→ **Your instructions**:
In your copy of the listing below, reproduce each word exactly and include no pictures.

→ **Supplied information**:

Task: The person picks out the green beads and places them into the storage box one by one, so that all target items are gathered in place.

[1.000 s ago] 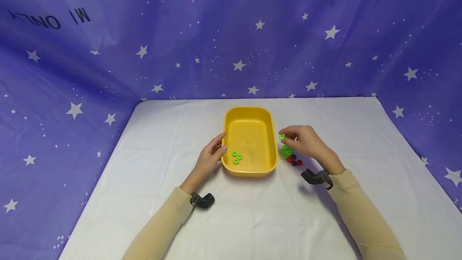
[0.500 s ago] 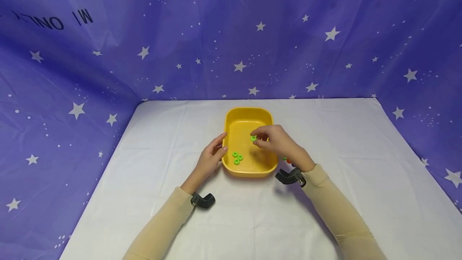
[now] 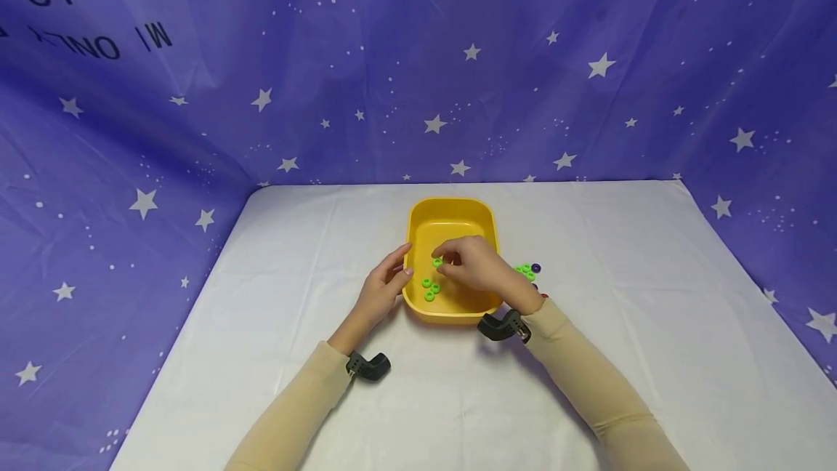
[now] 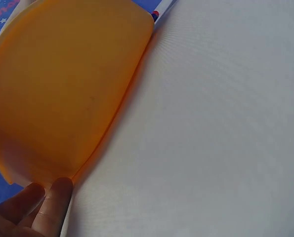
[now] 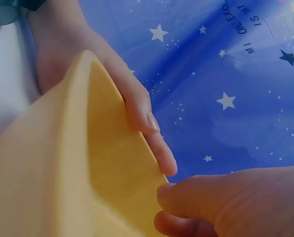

→ **Answer to this problem**:
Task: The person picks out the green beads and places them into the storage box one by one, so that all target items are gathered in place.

[1.000 s ago] 
[0.500 s ago] 
[now] 
[now] 
[now] 

The required output is complete.